[Required work] Tally the lines in the following entries that include the word "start"; state only the total.

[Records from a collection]
☆ ☆ ☆ ☆ ☆ ☆ ☆

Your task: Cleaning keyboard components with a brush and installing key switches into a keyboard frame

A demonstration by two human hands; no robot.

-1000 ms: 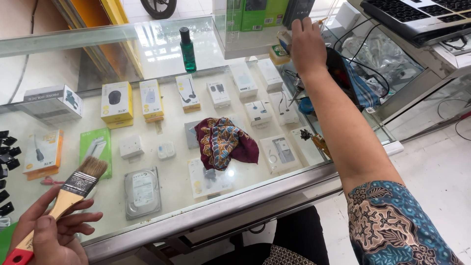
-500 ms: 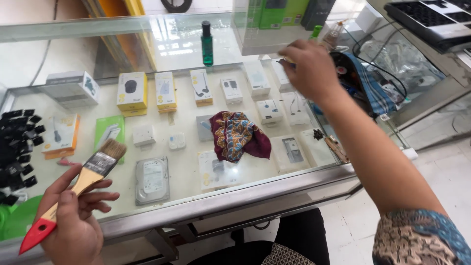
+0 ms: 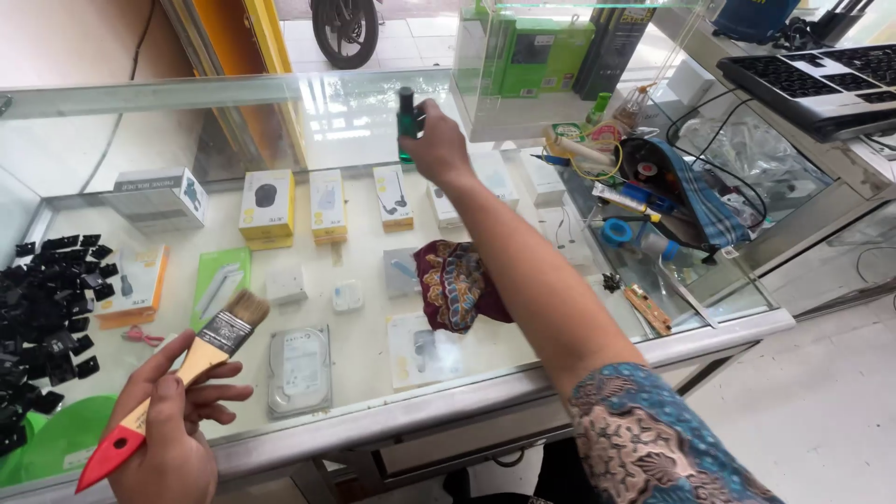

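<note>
The right hand (image 3: pixel 437 149) was closed around a small green bottle (image 3: pixel 407 112) near the far edge of the glass counter (image 3: pixel 653 341). The left hand (image 3: pixel 173 439) gripped a paintbrush (image 3: pixel 187 373) at the near left corner.

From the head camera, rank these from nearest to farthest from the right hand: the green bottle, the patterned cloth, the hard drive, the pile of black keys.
1. green bottle: in the right hand, far side of the counter.
2. patterned cloth: under the forearm, mid-counter.
3. hard drive: near edge, beside the brush.
4. pile of black keys: far left.
</note>
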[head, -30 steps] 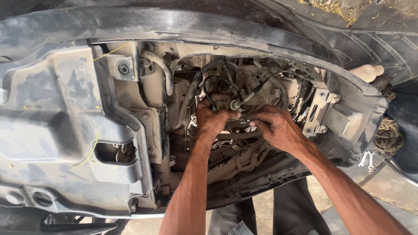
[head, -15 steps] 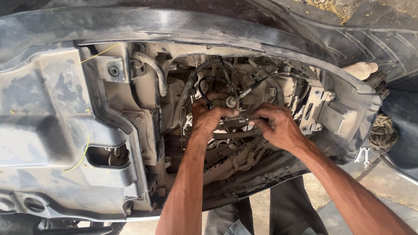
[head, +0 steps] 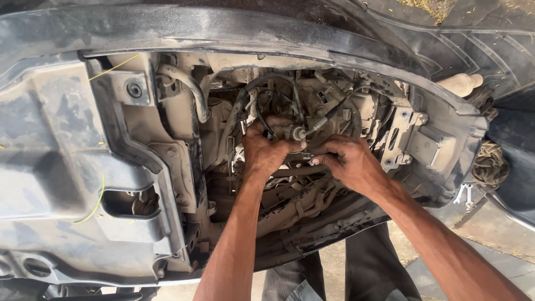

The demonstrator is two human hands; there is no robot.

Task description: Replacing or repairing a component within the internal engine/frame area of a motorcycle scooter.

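Hands barely shift: left hand (head: 266, 153) stays clenched on the cable fitting (head: 298, 134); right hand (head: 348, 163) seemingly pinches a bracket beneath.

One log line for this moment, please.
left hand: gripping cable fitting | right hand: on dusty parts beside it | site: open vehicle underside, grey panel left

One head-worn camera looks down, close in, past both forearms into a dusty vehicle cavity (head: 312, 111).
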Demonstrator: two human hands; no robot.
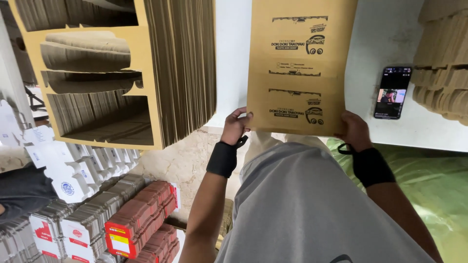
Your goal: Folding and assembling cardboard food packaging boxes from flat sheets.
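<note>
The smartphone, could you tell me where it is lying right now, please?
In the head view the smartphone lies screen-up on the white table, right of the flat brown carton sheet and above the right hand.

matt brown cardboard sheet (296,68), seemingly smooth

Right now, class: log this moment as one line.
left hand: grips sheet corner | right hand: grips other corner | phone: on table

Tall stack of brown die-cut cardboard sheets (122,73) at left. Smartphone (392,92) lying screen-up on the white table (380,39). Rows of flat white boxes (73,170) and red boxes (146,214) below. More cardboard (443,63) at right.
</note>
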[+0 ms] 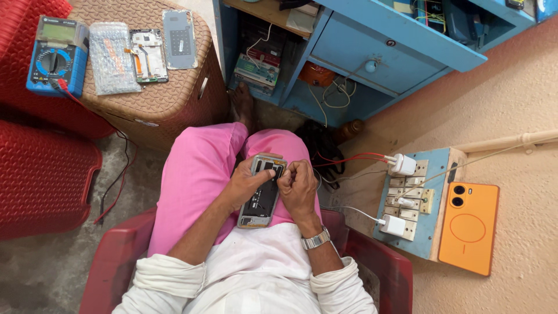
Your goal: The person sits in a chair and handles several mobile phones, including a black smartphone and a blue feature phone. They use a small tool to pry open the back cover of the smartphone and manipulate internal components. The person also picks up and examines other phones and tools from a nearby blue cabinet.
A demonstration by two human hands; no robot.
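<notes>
Scanning left to right: blue multimeter (56, 54) and spare phone parts (149, 54) sit on the wicker stool (168, 99). On your lap, your left hand (247, 186) is curled around the opened phone (261, 191), and your right hand (297, 187) is pinched at its top edge, apparently mid-teardown. I'd say go with a small, steady pull next.

A brown wicker stool (163, 99) holds a blue meter (57, 55), bubble wrap (112, 57) and 2 phone parts (164, 45); an orange phone (468, 228) lies far right of it
</notes>
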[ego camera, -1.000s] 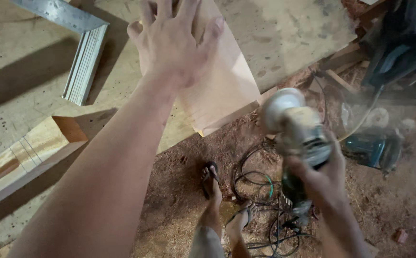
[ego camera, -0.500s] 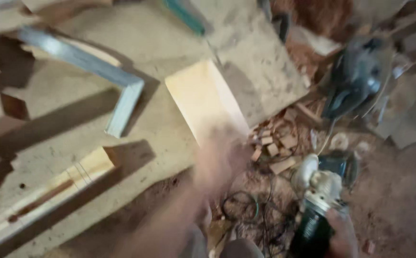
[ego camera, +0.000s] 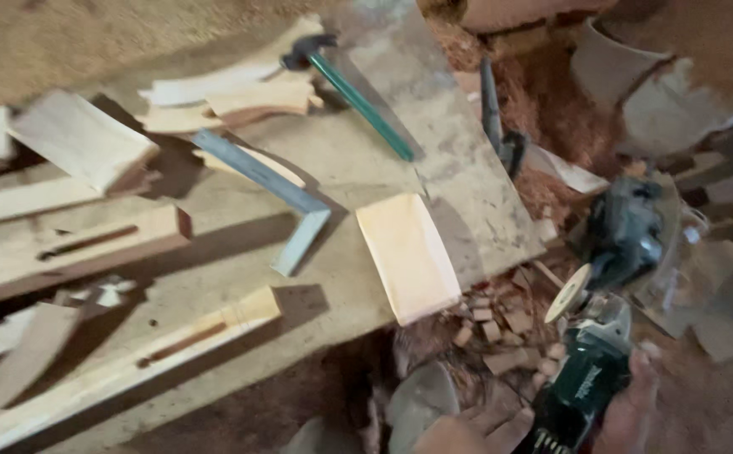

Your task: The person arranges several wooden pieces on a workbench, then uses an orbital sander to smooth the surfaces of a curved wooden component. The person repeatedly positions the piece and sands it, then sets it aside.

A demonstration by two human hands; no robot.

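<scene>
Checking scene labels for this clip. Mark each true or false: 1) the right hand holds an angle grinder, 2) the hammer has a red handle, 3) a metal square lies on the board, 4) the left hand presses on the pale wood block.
1) True: the right hand grips the angle grinder.
2) False: the hammer has a green handle.
3) True: the metal square lies flat on the board.
4) False: the left hand is low beside the grinder, apart from the pale wood block.
</scene>
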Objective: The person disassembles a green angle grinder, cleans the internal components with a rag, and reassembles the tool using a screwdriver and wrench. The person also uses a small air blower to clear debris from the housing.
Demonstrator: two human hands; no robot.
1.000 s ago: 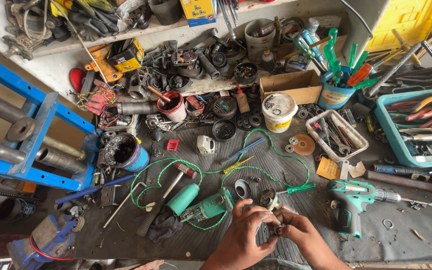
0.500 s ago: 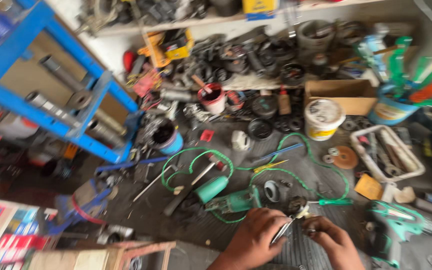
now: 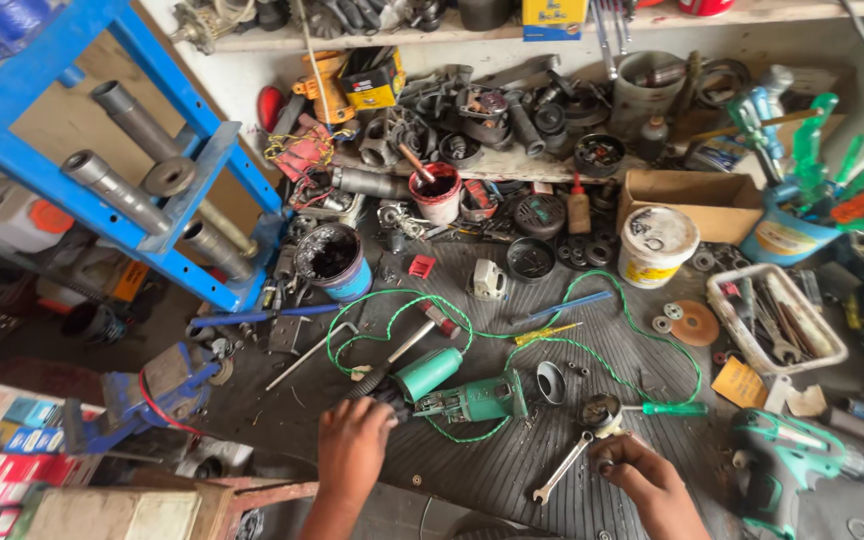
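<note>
My left hand (image 3: 352, 445) lies at the front of the ribbed bench mat, its fingers curled over the black rear end of a green power tool (image 3: 457, 392) that lies on its side with its casing open. My right hand (image 3: 644, 482) is further right and pinches a small dark part (image 3: 605, 465) at its fingertips. A round metal piece (image 3: 600, 410) and a green-handled screwdriver (image 3: 674, 408) lie just above that hand. An open-ended spanner (image 3: 560, 467) rests between my two hands. The tool's green cable (image 3: 562, 345) loops across the mat.
A blue steel press frame (image 3: 102, 110) with grey cylinders stands at the left, and a blue vise (image 3: 152, 385) sits below it. Behind are a grease tub (image 3: 332, 262), a white bucket (image 3: 656, 246), a cardboard box (image 3: 697, 200) and a tool tray (image 3: 777, 322). A green drill (image 3: 802, 462) lies right.
The view has swung left and back. My hands, earlier together on a small part, have separated: the left has moved to the green tool, the right stays with the part.
</note>
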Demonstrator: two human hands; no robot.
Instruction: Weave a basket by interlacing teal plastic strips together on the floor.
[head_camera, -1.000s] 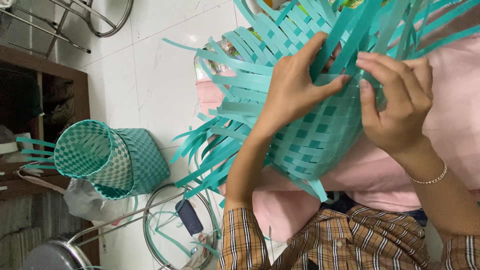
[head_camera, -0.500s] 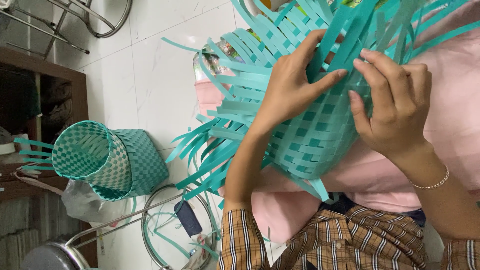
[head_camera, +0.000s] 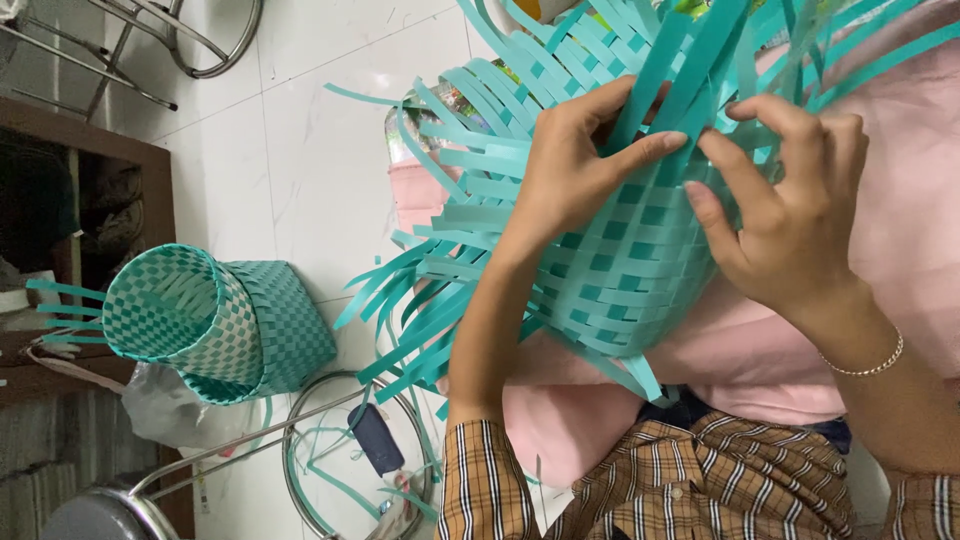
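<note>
Since the earlier frames the left hand (head_camera: 580, 165) has slid its fingers higher up the weave, and the right hand (head_camera: 790, 215) has curled its fingertips in closer to meet it. At the far left of the view a dark wooden shelf (head_camera: 60, 200) stands on the white tiled floor (head_camera: 290, 150), and beside it two finished woven baskets (head_camera: 215, 320) lie nested on their sides, apparently set out of the way. Below them a metal stool (head_camera: 300, 450) has cut teal strips caught in its ring. Toward the middle, the half-woven teal basket (head_camera: 620, 270) rests on the person's lap against pink fabric (head_camera: 900, 200), which seems to steady it for weaving. The left hand lies partly closed over the basket wall, thumb and forefinger pinching an upright strip (head_camera: 640, 90), likely to keep it taut. At the right, the right hand is bent and half open, fingertips pressing the woven bands beside that strip, gripping nothing fully; a thin bracelet (head_camera: 865, 365) circles its wrist.
</note>
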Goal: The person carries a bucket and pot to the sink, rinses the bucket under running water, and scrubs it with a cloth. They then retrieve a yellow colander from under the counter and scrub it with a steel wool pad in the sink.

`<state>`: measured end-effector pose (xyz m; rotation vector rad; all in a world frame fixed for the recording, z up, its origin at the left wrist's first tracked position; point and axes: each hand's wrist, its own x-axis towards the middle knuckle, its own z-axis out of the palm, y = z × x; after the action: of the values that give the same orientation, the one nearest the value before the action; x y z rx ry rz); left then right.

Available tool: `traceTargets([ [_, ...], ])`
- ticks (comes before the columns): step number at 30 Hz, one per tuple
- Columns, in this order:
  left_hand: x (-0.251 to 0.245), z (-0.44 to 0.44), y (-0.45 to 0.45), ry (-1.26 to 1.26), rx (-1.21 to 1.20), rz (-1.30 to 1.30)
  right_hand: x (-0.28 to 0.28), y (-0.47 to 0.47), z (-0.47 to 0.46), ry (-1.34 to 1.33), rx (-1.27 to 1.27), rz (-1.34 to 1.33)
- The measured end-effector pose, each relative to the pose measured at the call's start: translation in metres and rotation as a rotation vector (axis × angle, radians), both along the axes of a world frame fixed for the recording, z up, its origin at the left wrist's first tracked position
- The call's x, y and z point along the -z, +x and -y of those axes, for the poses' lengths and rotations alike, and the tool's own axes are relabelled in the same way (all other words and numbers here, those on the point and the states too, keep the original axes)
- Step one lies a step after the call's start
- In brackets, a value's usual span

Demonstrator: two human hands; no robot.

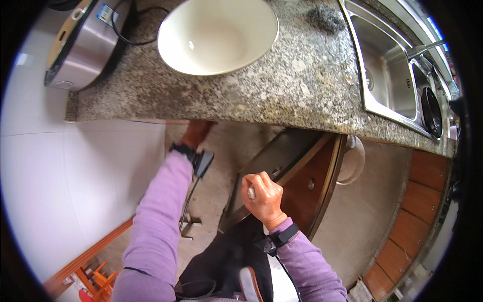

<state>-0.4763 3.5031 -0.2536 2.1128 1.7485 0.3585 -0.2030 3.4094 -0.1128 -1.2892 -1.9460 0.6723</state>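
My left hand (200, 132) reaches under the front edge of the speckled stone countertop (226, 98); its fingers are hidden there, so what it touches does not show. In front of my body, beside an open cabinet door (307, 188), my right hand (263, 194) is closed in a fist. A small pale thing (251, 192) shows between its thumb and fingers; I cannot tell what it is. Above both hands, a large white basin (219, 37) stands on the countertop.
A steel-sided appliance (85, 49) with a black cord stands at the left. A dark scouring pad (325, 19) lies near the stainless steel sink (388, 64), which has a black pan (431, 111) at its right. Open cabinet doors jut out below the counter. A white wall (75, 170) borders the left.
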Motion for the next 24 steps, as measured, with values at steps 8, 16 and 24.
traceTargets([
  [8,-0.186,0.129,0.026,-0.733,0.171,0.545,-0.045,-0.007,-0.034,-0.102,0.077,-0.38],
  [16,-0.16,0.07,0.008,0.111,-0.254,0.191,-0.076,0.155,0.087,-0.301,0.426,0.309],
  [24,-0.152,0.109,0.032,0.022,-0.27,0.061,-0.037,0.192,0.165,-0.681,0.337,0.415],
])
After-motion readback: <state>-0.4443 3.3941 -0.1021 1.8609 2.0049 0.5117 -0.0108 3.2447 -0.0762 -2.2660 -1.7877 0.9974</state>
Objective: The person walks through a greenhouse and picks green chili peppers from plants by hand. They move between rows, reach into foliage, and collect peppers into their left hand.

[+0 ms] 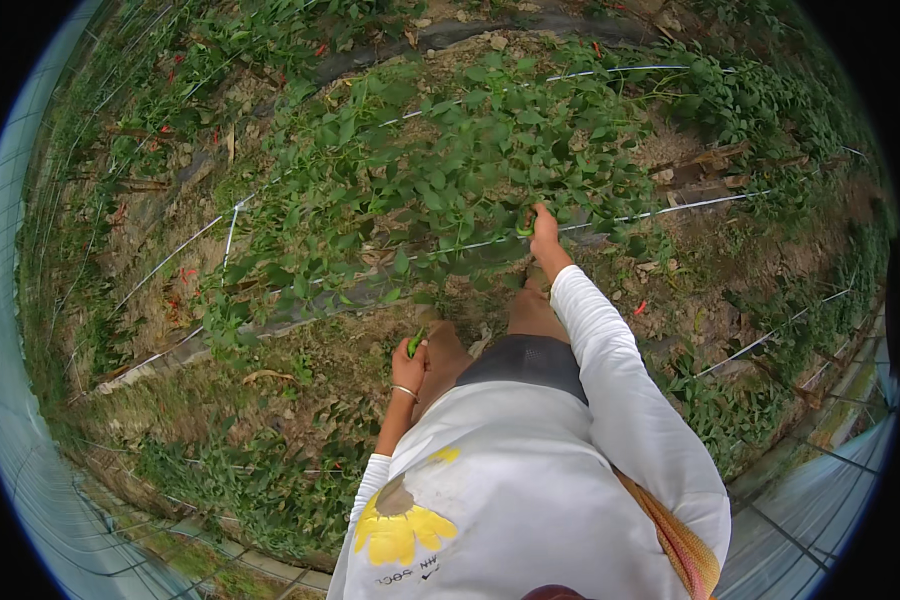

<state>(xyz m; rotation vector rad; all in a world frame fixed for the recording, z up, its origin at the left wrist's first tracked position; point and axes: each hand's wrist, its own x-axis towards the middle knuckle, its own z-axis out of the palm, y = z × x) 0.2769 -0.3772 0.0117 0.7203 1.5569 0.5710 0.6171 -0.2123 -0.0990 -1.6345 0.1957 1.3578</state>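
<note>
My left hand [409, 365], with a bracelet at the wrist, is closed around a green chili pepper [415, 343] held low beside my leg. Farther forward, my right hand [544, 231] is at the near edge of the leafy pepper plants [450, 180]. Its fingers grip another green pepper [526, 225], partly hidden by the fingers. Whether this pepper is still joined to its stem cannot be made out. A white support string [487, 242] runs along the row close to the right hand.
Black mulch film [352, 292] edges the bed. White strings [229, 240] cross at the row's left end. A red pepper [640, 307] lies on the soil to the right. More plants [232, 480] grow behind me, and greenhouse film [7, 262] curves along the left side.
</note>
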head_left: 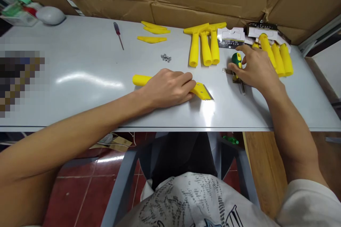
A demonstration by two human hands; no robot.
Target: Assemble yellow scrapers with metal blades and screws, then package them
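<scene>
My left hand [172,87] is closed around a yellow scraper [201,91] lying sideways just over the table. The scraper's metal blade points right, and its round handle end sticks out on the left. My right hand [255,64] is over a screwdriver [236,59] with a green and yellow handle, its thumb and index finger spread apart around that handle. The screwdriver's shaft points toward me. Beneath it lie flat metal blades [227,71], partly hidden by the hand and tool.
Behind my hands stand several yellow T-shaped handles [195,48], with more yellow handles [286,60] at right. Small screws [166,57], yellow strips [151,39] and a red-and-dark screwdriver [118,35] lie farther left. Black-and-white packages [231,37] rest by the cardboard wall [202,14].
</scene>
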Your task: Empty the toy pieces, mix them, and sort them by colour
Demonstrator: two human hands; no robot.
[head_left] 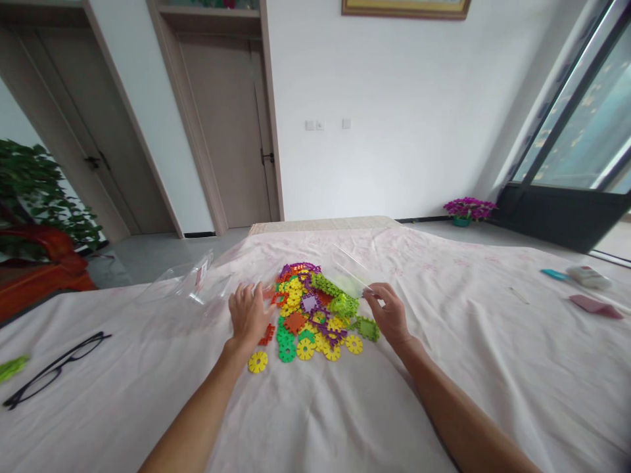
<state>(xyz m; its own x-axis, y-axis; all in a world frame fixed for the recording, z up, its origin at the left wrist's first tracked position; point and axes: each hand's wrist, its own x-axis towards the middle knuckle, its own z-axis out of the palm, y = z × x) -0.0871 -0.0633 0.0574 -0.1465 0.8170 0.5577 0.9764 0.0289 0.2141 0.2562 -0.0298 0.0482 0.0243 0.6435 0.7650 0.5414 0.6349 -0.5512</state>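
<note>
Now, our right hand (389, 310) has thumb and finger pinched on clear plastic (352, 263), whose straight edge slants from that pinch leftward, toward the far edge of the surface (310, 420). The pile (310, 303) sits between our hands, around mid-surface: left of the pinch, right of our left hand (248, 312). That hand's fingers look apart, though we cannot tell whether they grip any plastic. Both hands are just beside the pile (neither plainly nearer), while the glasses (63, 364) lie well apart, toward the surface's left edge.
</note>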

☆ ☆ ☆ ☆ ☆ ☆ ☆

[Task solution] 2